Nasceu em 7 de dezembro de 1869, em Gourock, na Escócia, filho de um capitão de barco do rio Clyde. Deixou a escola aos 14 anos para trabalhar como contador. Converteu-se numa reunião dos Irmãos de Plymouth em 1887 e foi batizado pouco depois.
Em 1888 conheceu Frederick Stanley Arnot, missionário recém-chegado da África, e sentiu o chamado para o continente. Em março de 1889 embarcou como missionário independente ligado aos Irmãos de Plymouth. Em 1890 chegou a Bunkeya, capital do reino de Msiri, na região de Catanga.
No fim de 1891, Msiri foi morto num confronto com uma expedição belga, e a população de Bunkeya se dispersou. Crawford mudou-se para as margens do lago Mweru e fundou ali a missão de Luanza, que seria sua base pelo resto da vida, quase sempre como único europeu entre os habitantes locais.
Em 1896 casou-se com Grace Tilsley, depois de anos convencido de que um missionário não deveria se casar. Percorreu a região visitando chefes, integrando ex-escravos à vida da missão e estudando profundamente a língua e os costumes dos povos bantos de Catanga.

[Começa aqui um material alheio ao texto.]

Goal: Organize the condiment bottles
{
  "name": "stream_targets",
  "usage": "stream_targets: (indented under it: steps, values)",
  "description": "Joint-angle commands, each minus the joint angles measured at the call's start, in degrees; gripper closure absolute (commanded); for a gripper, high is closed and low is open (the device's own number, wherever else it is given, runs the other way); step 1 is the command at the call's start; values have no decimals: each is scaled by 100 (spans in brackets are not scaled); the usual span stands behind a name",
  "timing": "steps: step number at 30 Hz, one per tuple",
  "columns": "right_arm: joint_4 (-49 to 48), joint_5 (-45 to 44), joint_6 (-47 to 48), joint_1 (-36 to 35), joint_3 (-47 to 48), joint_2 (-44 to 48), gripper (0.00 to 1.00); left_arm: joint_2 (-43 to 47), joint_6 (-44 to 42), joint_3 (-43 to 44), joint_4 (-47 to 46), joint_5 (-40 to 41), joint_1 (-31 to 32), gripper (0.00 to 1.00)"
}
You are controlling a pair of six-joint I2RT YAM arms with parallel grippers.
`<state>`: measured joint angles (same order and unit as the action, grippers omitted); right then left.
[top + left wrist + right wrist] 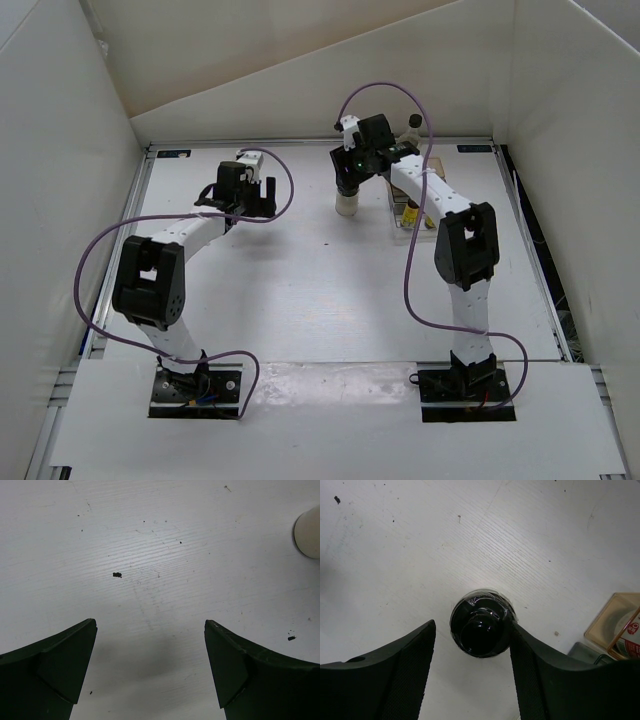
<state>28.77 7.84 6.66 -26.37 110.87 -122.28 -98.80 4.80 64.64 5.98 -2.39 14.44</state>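
A squat whitish jar (346,205) with a black cap (482,625) stands upright on the white table, left of the rack. My right gripper (472,624) hangs straight above it, open, with the cap between its fingers. The right finger (535,670) touches the cap's edge and the left finger stands apart from it. In the top view the right gripper (350,180) covers the jar's top. A small yellow bottle (410,213) stands in the clear-and-tan rack (405,226). My left gripper (150,623) is open and empty over bare table (150,555); the jar (307,537) shows at its view's right edge.
The rack's tan corner (612,617) lies right of the jar in the right wrist view, with a labelled bottle (632,635) in it. A small dark-topped thing (413,122) stands at the back wall behind the right arm. White walls enclose the table on three sides.
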Motion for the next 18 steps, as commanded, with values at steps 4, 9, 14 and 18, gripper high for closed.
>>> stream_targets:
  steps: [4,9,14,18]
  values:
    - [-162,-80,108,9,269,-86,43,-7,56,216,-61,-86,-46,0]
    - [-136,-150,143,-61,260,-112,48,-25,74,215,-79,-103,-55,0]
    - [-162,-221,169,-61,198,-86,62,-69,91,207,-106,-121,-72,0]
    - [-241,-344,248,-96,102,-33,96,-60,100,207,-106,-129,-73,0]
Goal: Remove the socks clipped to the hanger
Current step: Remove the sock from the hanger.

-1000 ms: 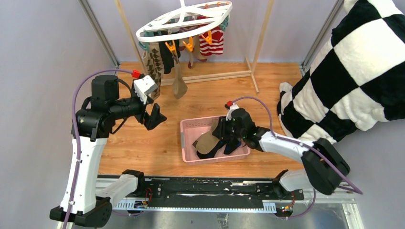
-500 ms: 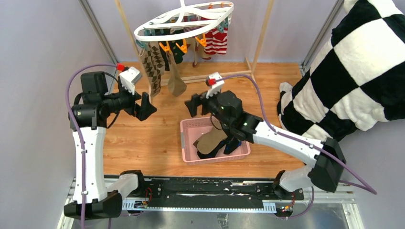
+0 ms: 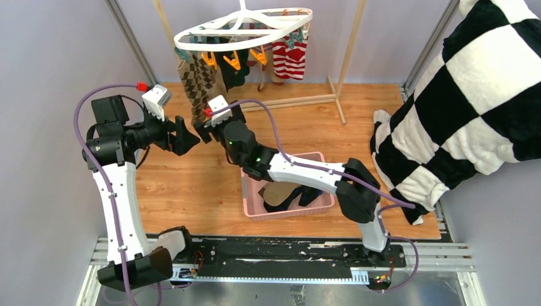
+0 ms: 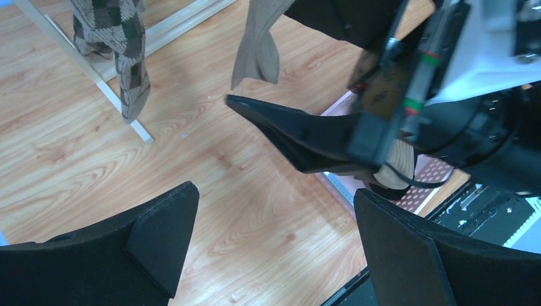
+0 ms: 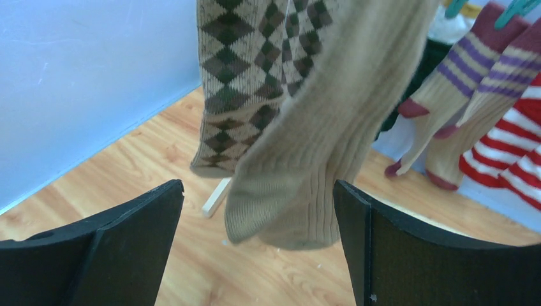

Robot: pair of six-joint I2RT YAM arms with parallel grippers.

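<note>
The white oval hanger [image 3: 242, 29] hangs at the top with socks clipped under it: brown argyle [image 3: 198, 80], red-and-white striped [image 3: 290, 58] and dark ones [image 3: 233, 69]. In the right wrist view, a tan ribbed sock [image 5: 319, 159] hangs down, its toe between the wide-apart fingers of my right gripper [image 5: 258, 185], which is open. The argyle sock [image 5: 249, 76] hangs just behind it. My right gripper [image 3: 205, 129] is up under the hanger's left end. My left gripper [image 3: 185, 135] is open just to its left, holding nothing, and shows over bare floor [image 4: 274, 191].
A pink basket [image 3: 249, 185] on the wooden floor holds a tan sock and dark socks [image 3: 281, 191]. The wooden rack's base bar [image 3: 300, 101] runs behind. A big black-and-white checkered cloth [image 3: 472, 95] fills the right side. Purple-striped tan socks [image 5: 446, 95] hang further back.
My right gripper rose out of the basket, swung left up to the hanging tan sock and opened. The left arm drew back left. The hanger swung left.
</note>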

Era, porém, um homem de temperamento independente. Biógrafos registram que Crawford trabalhava mal por muito tempo ao lado de superiores e colegas de missão, um traço que o levou a atuar quase sempre isolado, longe das estruturas e do apoio de outros missionários.
Em 1904 concluiu a tradução do Novo Testamento para a língua luba. Em 1912, durante sua única licença na Europa, publicou “Thinking Black”, relato de 22 anos entre os povos de Catanga que defendia respeitar a cultura local em vez de simplesmente impô-la. Em 1926 terminou a Bíblia completa em luba e morreu poucos dias depois, em Luanza.
A convicção de Crawford, de que o missionário deve aprender a pensar como o povo que serve, e não apenas morar entre ele, segue viva onde quer que missões cristãs busquem hoje o respeito às línguas e culturas locais como caminho para o evangelho.